Team spaces for local ops.
A knowledge library with ten “golden docs.”
Profiles so people can find people.
Light analytics to see who saw what.
Mobile-first or nothing.
(Platforms vary. I’ve used hubs like Pebb for blended frontline/office, Teams when you’re deep in M365, Slack for chat-heavy orgs, and intranet tools like Workvivo/Staffbase/Simpplr when governance and publishing matter most. Use what fits your reality.)
2) Ruthless formatting
Write like a road sign:
Headline: “Policy change: gloves required in A-aisle starting Monday.”
Body: What changed, why, by when, who to ask.
Action: “Acknowledge by tapping ✅.”
Learn more: link to the golden doc.
One screen. Two at most. If it needs a novel, it’s a training, not an update.
3) Cadence, not chaos
Two Everyone posts per day max.
Shift-specific pins (“Tonight: freezer inventory after 8”).
Weekly recap Friday noon: three bullets, one story, one heads-up.
Your consistency becomes their habit.
4) Signals, not noise
When everything is 🔴, nothing is 🔴. I color-code:
🔴 Safety/urgent
🟡 Process change
🟢 Recognition/wins
🔵 Training
People learn the code and triage at a glance.
5) Close the loop with receipts
Require a quick tap (✅) or a two-word reply (“Read + name”). Not to police— to learn who’s missing. I DM the misses with grace: “Saw you were on route; catch it when back. Anything unclear?” The point is coverage, not scolding.
6) Translate policy into shift reality
Corporate says, “New PPE policy per OSHA clause…” Frontline hears: “More steps and I’m behind.” I post the translation: “From Monday: gloves in A-aisle. Why: sheet-metal edges. Grab from bin 3. Manager will bring spares to the floor. Takes 10 seconds; prevents stitches.”
7) Put comms into the huddle
We read the top pin in the huddle. If it changes how we work today, it’s in the seven-minute script. If not, it can wait. The floor is the filter.
8) Use pictures and 15-second clips
A photo of “how the pallet should look” beats a paragraph. A 15-second clip of a new POS tap path beats a bullet list. Show, don’t prose.
9) Measure landing, not sending
I care less about posts sent and more about:
Open rate by shift/location
Time-to-view for urgent posts
Top searches in the library (what they can’t find)
Unread hotspots (where we need manager help)

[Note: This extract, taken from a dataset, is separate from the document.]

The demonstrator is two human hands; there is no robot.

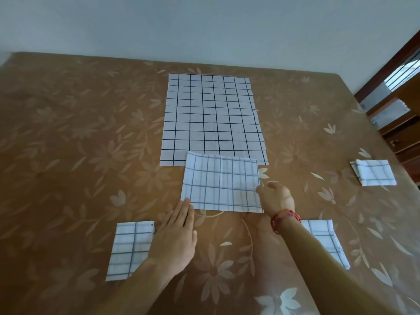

Fix the system where it misses.
10) Recognize in the feed
Frontline reads what they’re in. I post specific praise with a photo: “Angel moved the labeler within reach—zero jams at lunch rush. Copy this layout.” It teaches and lifts at once.
Bottom line: design comms for the pocket, not the portal. One home, two posts a day, phone-first formatting, and a manager who treats the floor as the final mile.